■ Work required ■
Every record below is to be repeated exactly, with the pictures left out.
═══ Information ═══
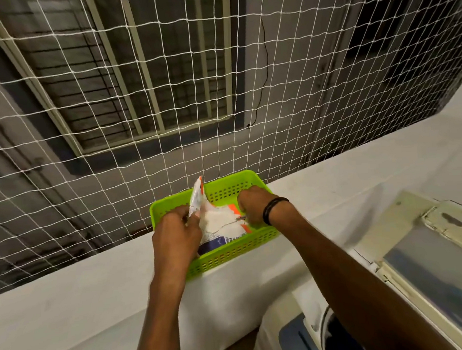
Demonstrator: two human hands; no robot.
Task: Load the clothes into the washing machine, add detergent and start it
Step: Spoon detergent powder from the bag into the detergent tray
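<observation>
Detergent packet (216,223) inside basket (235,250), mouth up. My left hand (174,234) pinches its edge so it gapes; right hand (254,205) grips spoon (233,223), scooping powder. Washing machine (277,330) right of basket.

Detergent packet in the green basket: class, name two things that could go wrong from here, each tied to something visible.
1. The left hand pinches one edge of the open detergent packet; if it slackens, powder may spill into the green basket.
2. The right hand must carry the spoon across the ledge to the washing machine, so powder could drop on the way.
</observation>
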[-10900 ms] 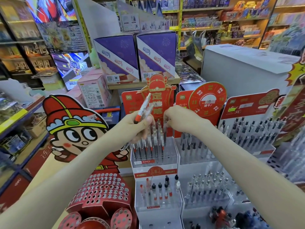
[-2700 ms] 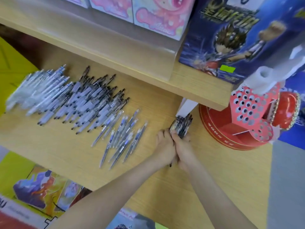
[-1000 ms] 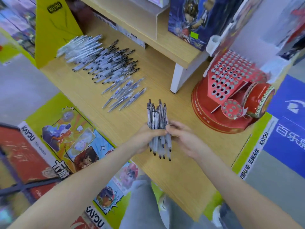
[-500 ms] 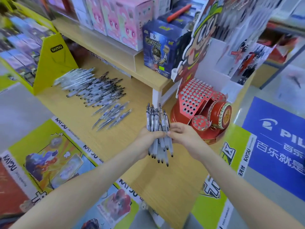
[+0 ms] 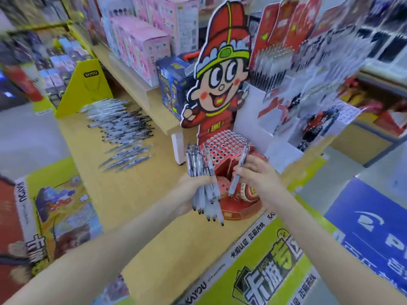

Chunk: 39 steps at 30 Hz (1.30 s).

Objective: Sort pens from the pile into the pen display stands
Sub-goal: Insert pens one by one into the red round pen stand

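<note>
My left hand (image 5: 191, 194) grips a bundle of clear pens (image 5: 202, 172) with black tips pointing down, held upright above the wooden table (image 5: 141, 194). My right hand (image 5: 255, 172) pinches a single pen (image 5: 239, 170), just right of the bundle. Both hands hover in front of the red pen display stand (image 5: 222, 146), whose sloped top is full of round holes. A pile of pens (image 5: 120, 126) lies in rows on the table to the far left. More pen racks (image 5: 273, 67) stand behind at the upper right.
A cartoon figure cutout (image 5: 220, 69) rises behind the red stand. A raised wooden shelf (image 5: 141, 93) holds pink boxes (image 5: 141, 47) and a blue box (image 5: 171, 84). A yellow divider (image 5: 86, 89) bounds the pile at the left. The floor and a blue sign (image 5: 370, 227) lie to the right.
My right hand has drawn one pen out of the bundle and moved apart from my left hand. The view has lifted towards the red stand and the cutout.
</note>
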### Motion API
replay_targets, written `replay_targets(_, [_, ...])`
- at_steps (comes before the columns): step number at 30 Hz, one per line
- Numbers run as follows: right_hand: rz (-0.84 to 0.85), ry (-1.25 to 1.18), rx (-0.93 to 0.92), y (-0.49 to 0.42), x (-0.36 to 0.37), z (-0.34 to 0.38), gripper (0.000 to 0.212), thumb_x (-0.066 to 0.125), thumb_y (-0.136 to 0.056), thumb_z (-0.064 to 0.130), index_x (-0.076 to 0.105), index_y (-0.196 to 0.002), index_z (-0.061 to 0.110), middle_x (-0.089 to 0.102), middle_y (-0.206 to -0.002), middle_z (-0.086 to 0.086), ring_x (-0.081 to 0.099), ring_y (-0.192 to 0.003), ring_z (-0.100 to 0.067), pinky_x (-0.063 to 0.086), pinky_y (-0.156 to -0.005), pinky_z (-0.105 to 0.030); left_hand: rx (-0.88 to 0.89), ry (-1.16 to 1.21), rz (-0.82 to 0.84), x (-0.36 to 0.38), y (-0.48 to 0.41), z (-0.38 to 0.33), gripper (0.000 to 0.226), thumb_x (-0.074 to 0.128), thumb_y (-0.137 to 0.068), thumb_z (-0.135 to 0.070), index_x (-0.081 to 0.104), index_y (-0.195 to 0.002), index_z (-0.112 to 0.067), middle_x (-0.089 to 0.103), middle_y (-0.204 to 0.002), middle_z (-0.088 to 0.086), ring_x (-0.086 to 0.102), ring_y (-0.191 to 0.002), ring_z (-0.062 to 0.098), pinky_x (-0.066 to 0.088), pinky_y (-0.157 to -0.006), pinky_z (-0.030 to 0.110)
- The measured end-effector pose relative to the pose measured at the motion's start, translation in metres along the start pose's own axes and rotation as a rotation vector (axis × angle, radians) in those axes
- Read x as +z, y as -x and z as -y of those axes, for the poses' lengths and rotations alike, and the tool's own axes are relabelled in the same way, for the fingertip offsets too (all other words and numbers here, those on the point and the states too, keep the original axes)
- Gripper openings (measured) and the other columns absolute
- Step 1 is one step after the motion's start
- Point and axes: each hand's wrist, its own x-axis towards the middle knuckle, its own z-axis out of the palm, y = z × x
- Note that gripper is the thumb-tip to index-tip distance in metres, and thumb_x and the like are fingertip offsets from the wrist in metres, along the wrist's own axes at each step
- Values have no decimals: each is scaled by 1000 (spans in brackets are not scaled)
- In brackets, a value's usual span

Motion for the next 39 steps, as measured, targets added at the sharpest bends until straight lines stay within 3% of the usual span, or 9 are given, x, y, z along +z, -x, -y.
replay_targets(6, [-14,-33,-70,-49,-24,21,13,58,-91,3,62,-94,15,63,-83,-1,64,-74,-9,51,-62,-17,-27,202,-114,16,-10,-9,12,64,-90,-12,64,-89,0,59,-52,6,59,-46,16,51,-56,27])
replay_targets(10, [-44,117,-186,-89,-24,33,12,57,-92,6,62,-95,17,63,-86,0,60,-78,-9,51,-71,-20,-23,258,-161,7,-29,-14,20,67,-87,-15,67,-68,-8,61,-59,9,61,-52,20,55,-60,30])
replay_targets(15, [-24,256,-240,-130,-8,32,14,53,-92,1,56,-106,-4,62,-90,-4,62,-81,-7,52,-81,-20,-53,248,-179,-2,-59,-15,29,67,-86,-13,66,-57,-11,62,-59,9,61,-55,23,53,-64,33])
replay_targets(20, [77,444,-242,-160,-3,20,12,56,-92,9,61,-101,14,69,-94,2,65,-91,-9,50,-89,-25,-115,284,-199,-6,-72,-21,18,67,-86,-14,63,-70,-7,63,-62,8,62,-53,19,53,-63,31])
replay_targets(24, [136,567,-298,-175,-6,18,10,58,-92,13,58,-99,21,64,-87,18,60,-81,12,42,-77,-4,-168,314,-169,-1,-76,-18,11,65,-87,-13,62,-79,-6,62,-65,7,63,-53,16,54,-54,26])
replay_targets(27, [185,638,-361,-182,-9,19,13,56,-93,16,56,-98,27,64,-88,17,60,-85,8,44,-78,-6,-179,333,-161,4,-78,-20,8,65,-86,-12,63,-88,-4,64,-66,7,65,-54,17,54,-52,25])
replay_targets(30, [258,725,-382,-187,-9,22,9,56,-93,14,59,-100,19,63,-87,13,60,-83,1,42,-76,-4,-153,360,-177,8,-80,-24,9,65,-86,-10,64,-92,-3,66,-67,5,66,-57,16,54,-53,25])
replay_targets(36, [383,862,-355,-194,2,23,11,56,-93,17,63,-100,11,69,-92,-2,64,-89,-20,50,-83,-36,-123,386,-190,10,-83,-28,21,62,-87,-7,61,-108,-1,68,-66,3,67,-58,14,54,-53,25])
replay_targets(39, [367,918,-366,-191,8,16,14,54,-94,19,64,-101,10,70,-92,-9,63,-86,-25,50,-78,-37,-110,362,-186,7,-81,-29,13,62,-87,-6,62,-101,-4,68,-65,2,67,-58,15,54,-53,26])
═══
■ Exercise response ■
Demonstrator: two human hands; no robot.
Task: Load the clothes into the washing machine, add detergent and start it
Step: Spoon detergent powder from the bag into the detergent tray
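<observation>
Detergent packet (216,223) inside basket (235,250), mouth up. My left hand (174,234) pinches its edge so it gapes; right hand (254,205) grips spoon (233,223), scooping powder. Washing machine (277,330) right of basket.

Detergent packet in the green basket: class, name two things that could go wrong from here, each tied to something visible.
1. The left hand pinches one edge of the open detergent packet; if it slackens, powder may spill into the green basket.
2. The right hand must carry the spoon across the ledge to the washing machine, so powder could drop on the way.
</observation>
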[-10900 ms] 
[-2700 ms] 
[-1000 ms] 
[-500 ms] 
[+0 ms] 

Chunk: 39 steps at 30 Hz (1.30 s).

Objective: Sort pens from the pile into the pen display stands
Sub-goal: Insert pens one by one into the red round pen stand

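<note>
My left hand (image 5: 191, 194) grips a bundle of clear pens (image 5: 202, 172) with black tips pointing down, held upright above the wooden table (image 5: 141, 194). My right hand (image 5: 255, 172) pinches a single pen (image 5: 239, 170), just right of the bundle. Both hands hover in front of the red pen display stand (image 5: 222, 146), whose sloped top is full of round holes. A pile of pens (image 5: 120, 126) lies in rows on the table to the far left. More pen racks (image 5: 273, 67) stand behind at the upper right.
A cartoon figure cutout (image 5: 220, 69) rises behind the red stand. A raised wooden shelf (image 5: 141, 93) holds pink boxes (image 5: 141, 47) and a blue box (image 5: 171, 84). A yellow divider (image 5: 86, 89) bounds the pile at the left. The floor and a blue sign (image 5: 370, 227) lie to the right.
My right hand has drawn one pen out of the bundle and moved apart from my left hand. The view has lifted towards the red stand and the cutout.
</note>
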### Motion API
replay_targets, written `replay_targets(_, [_, ...])`
- at_steps (comes before the columns): step number at 30 Hz, one per line
- Numbers run as follows: right_hand: rz (-0.84 to 0.85), ry (-1.25 to 1.18), rx (-0.93 to 0.92), y (-0.49 to 0.42), x (-0.36 to 0.37), z (-0.34 to 0.38), gripper (0.000 to 0.212), thumb_x (-0.066 to 0.125), thumb_y (-0.136 to 0.056), thumb_z (-0.064 to 0.130), index_x (-0.076 to 0.105), index_y (-0.196 to 0.002), index_z (-0.061 to 0.110), middle_x (-0.089 to 0.102), middle_y (-0.206 to -0.002), middle_z (-0.086 to 0.086), ring_x (-0.081 to 0.099), ring_y (-0.192 to 0.003), ring_z (-0.100 to 0.067), pinky_x (-0.063 to 0.086), pinky_y (-0.156 to -0.005), pinky_z (-0.105 to 0.030); left_hand: rx (-0.88 to 0.89), ry (-1.16 to 1.21), rz (-0.82 to 0.84), x (-0.36 to 0.38), y (-0.48 to 0.41), z (-0.38 to 0.33), gripper (0.000 to 0.226), thumb_x (-0.074 to 0.128), thumb_y (-0.137 to 0.068), thumb_z (-0.135 to 0.070), index_x (-0.081 to 0.104), index_y (-0.195 to 0.002), index_z (-0.112 to 0.067), middle_x (-0.089 to 0.103), middle_y (-0.204 to 0.002), middle_z (-0.088 to 0.086), ring_x (-0.086 to 0.102), ring_y (-0.191 to 0.002), ring_z (-0.062 to 0.098), pinky_x (-0.066 to 0.088), pinky_y (-0.157 to -0.006), pinky_z (-0.030 to 0.110)
- The measured end-effector pose relative to the pose measured at the motion's start, translation in metres along the start pose's own axes and rotation as a rotation vector (axis × angle, radians) in those axes
- Read x as +z, y as -x and z as -y of those axes, for the poses' lengths and rotations alike, and the tool's own axes are relabelled in the same way, for the fingertip offsets too (all other words and numbers here, those on the point and the states too, keep the original axes)
- Gripper openings (measured) and the other columns absolute
- Step 1 is one step after the motion's start
- Point and axes: each hand's wrist, its own x-axis towards the middle knuckle, its own z-axis out of the palm, y = z × x
- Note that gripper is the thumb-tip to index-tip distance in metres, and thumb_x and the like are fingertip offsets from the wrist in metres, along the wrist's own axes at each step
- Values have no decimals: each is scaled by 1000 (spans in brackets are not scaled)
- In brackets, a value's usual span

Motion for the next 39 steps, as measured, targets added at the sharpest bends until straight lines stay within 3% of the usual span, or 9 are given, x, y, z along +z, -x, -y.
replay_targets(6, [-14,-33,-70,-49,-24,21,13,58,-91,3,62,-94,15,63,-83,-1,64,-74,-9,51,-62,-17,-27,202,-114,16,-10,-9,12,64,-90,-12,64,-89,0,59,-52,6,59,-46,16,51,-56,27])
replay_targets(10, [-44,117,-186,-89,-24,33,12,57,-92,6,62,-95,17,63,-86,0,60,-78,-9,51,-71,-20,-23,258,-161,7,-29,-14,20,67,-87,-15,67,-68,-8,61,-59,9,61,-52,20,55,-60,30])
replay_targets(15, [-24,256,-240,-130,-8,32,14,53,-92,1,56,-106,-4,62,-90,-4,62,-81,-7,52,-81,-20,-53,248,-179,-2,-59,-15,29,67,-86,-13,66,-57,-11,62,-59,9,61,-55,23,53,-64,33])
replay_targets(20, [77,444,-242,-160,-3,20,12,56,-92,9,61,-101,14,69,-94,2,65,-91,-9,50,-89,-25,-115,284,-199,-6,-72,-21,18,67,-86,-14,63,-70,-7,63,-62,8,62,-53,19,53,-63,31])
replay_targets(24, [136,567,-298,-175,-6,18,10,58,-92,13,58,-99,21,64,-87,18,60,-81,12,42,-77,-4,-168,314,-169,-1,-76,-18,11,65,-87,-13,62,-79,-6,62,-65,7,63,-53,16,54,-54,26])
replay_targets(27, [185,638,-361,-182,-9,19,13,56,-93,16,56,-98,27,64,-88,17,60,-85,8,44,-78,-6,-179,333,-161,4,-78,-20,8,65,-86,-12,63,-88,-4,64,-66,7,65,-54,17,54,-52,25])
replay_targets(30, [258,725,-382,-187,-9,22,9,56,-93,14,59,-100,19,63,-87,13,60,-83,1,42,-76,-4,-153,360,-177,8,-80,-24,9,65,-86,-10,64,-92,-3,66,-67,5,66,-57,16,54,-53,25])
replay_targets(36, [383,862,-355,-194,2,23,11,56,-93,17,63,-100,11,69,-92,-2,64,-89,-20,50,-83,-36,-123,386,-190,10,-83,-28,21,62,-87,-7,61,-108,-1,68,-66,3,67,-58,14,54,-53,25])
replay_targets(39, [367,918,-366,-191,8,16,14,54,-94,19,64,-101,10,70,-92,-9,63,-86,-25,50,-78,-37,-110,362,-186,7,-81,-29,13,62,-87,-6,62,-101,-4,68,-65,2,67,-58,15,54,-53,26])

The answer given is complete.